As for Karr, his troubles appear to have only begun. He was subsequently arrested on a pair of warrants - one alleging failure to appear on a charge of driving with a suspended license, another alleging a probation violation stemming from an old DUI charge.
Let us recommend Oregon water torture.
Give Kruk an Oscar as leading grouch
Former major leaguer John Kruk thought he would like acting in TriStar’s new movie, “The Fan.” But he had nothing but gripes about his short-lived acting career.
“I don’t know why I did the movie,” said Kruk, who had a bit part in the Robert DeNiro sports thriller, due out Aug. 16. “Hollywood sucks.”
Kruk was disenchanted by the many hours of downtime while making a movie.
“I sit around for hours on end and have nothing to do until they’re ready for me to hit a homer or strike out,” he said, unwittingly describing his baseball career. “I can’t figure out what they do with all that time.”
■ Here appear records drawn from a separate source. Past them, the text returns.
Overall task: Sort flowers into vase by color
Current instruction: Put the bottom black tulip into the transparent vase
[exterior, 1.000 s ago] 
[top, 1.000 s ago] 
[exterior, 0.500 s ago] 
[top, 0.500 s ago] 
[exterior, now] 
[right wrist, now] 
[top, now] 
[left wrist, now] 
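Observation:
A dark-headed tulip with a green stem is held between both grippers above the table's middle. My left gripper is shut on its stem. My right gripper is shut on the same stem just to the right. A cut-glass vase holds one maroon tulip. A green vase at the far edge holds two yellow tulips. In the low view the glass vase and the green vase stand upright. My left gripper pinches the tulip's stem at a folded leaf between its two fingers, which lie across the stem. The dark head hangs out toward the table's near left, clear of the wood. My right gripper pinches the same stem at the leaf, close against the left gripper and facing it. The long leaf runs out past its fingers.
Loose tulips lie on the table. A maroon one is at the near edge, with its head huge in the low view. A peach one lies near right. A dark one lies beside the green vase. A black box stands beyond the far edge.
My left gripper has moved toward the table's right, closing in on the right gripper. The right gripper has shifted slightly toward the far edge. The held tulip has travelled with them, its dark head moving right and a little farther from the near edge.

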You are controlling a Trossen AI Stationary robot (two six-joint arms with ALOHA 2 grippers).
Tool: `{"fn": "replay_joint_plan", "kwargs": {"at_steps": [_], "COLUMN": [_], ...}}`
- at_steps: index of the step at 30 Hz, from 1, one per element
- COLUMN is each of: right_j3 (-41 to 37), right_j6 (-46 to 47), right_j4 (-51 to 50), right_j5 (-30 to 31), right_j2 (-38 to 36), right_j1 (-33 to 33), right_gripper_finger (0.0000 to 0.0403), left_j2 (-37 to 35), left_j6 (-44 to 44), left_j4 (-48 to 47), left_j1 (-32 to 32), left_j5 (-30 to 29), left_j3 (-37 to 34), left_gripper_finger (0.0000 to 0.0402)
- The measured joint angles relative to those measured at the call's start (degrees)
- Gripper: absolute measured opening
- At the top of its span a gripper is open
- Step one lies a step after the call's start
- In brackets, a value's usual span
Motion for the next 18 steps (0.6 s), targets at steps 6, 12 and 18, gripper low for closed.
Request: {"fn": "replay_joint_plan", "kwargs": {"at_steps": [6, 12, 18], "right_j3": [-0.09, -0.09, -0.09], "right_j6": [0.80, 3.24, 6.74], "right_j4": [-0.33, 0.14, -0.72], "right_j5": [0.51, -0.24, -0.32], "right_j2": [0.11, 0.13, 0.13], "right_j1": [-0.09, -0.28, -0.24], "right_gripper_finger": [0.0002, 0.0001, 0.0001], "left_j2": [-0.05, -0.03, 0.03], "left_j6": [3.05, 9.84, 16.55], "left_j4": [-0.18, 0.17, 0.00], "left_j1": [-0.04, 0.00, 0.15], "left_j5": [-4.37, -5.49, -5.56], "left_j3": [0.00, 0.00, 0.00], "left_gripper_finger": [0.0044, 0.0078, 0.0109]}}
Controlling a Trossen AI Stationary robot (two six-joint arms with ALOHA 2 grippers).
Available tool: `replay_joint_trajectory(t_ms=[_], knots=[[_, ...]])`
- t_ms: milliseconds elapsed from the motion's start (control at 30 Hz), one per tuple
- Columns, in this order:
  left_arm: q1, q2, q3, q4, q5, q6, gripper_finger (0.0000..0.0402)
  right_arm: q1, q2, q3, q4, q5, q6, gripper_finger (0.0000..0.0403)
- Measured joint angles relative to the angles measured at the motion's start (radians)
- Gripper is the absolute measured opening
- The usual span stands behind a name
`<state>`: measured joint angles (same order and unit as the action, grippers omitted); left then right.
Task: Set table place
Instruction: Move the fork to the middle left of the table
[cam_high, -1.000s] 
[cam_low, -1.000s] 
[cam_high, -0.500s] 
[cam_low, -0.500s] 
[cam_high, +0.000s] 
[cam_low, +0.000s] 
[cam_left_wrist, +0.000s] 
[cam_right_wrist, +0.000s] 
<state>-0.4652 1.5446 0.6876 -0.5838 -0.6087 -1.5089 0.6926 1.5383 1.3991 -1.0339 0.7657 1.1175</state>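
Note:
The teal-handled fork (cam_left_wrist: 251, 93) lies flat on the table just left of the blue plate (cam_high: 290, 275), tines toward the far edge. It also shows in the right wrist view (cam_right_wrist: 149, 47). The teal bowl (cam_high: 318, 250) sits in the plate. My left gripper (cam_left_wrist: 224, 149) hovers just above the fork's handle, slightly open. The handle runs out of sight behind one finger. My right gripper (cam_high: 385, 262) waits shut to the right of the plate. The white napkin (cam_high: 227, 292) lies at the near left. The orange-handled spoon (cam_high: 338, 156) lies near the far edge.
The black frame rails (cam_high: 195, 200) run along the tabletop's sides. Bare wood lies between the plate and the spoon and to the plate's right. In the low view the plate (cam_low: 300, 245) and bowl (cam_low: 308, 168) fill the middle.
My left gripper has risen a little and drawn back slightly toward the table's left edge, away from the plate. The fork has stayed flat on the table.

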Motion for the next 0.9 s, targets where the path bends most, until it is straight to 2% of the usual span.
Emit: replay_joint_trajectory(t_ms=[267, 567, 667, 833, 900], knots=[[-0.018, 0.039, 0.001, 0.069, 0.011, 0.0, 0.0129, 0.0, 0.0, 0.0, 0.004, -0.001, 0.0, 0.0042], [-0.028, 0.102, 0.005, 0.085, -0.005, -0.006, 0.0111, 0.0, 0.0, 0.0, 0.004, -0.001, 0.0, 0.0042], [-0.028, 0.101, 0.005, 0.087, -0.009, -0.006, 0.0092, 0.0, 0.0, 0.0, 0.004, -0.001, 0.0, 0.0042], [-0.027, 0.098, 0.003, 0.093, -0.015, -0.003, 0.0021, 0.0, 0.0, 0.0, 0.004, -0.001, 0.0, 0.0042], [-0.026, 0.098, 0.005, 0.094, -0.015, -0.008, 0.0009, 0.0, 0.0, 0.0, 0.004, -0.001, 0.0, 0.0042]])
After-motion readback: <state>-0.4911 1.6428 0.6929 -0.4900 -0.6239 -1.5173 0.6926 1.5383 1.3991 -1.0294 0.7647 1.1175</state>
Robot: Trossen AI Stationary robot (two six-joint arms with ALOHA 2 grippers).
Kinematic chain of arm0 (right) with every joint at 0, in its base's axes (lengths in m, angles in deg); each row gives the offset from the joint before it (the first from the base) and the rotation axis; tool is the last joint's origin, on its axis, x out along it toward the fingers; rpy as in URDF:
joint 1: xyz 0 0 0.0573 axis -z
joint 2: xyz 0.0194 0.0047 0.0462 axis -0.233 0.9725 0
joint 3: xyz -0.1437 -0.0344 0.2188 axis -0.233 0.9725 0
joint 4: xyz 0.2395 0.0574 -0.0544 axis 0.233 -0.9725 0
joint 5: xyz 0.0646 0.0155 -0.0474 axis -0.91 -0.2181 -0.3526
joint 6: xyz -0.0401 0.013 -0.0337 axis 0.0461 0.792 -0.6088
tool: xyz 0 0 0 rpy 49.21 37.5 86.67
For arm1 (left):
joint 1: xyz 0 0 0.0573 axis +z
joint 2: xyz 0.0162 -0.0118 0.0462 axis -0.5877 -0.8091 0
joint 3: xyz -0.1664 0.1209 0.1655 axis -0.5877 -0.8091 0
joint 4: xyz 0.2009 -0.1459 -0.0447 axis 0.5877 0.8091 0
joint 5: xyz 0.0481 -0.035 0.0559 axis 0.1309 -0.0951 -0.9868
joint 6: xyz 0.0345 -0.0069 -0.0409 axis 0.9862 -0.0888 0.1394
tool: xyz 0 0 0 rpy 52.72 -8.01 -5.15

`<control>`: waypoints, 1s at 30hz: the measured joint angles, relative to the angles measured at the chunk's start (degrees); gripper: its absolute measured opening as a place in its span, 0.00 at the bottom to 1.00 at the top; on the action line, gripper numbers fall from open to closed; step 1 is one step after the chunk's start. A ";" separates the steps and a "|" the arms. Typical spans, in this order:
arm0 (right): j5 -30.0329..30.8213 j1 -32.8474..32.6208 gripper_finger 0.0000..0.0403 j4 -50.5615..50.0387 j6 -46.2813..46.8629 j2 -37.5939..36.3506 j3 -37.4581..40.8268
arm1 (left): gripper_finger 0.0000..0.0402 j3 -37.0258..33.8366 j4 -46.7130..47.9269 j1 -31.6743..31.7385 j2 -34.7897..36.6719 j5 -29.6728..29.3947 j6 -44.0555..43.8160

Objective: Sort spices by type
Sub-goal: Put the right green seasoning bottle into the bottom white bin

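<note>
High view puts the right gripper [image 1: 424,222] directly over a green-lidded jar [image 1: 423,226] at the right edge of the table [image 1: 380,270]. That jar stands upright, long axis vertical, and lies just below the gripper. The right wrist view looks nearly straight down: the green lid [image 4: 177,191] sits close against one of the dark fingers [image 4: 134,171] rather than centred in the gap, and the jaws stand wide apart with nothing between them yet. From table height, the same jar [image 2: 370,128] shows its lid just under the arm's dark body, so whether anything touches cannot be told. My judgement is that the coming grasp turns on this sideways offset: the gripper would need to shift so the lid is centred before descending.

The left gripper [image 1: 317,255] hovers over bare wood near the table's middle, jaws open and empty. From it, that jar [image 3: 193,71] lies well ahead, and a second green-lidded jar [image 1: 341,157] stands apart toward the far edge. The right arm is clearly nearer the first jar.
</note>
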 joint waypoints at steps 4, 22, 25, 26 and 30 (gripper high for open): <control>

British director Tony Scott was a perfectionist, Kruk said. “I like the guy and all, but he would have me sitting for 14 straight hours, call me at the hotel at 3 a.m. and expect me to knock one out of the park,” Kruk crowed. “Not even Babe Ruth can do that!”
Babe just ain’t what he used to be.
They should’ve used the SI swimsuit calendar
Stan Wright, U.S. Olympic track coach, took a lot of heat in ‘72 when sprinters Eddie Hart and Rey Robinson missed their 100-meter heats because Wright had an outdated schedule. But according to David Wallechinsky’s “Complete Book of the Olympics,” that was nothing compared to the fate of the Russian rifle team at the 1908 Games in London.
The competition was over before the Russians arrived. Why? Because they were still using the Julian calendar and the rest of the world was using the Gregorian. The calendars were 12 days apart.
Sounds like the Atlanta bus calendar.
Thomas Alva “Big Unit” Edison
Sports Illustrated for Kids asked athletes whether they had invented anything when they were kids. Chicago Cubs first baseman Mark Grace described his school science project, a burglar alarm; U.S. softball team pitcher Michele Granger talked about playing the game using water balloons as balls on a hot day.
But none could top Randy Johnson. “I invented electricity and the light bulb,” the Mariners pitcher said, “but I didn’t get credit for it.”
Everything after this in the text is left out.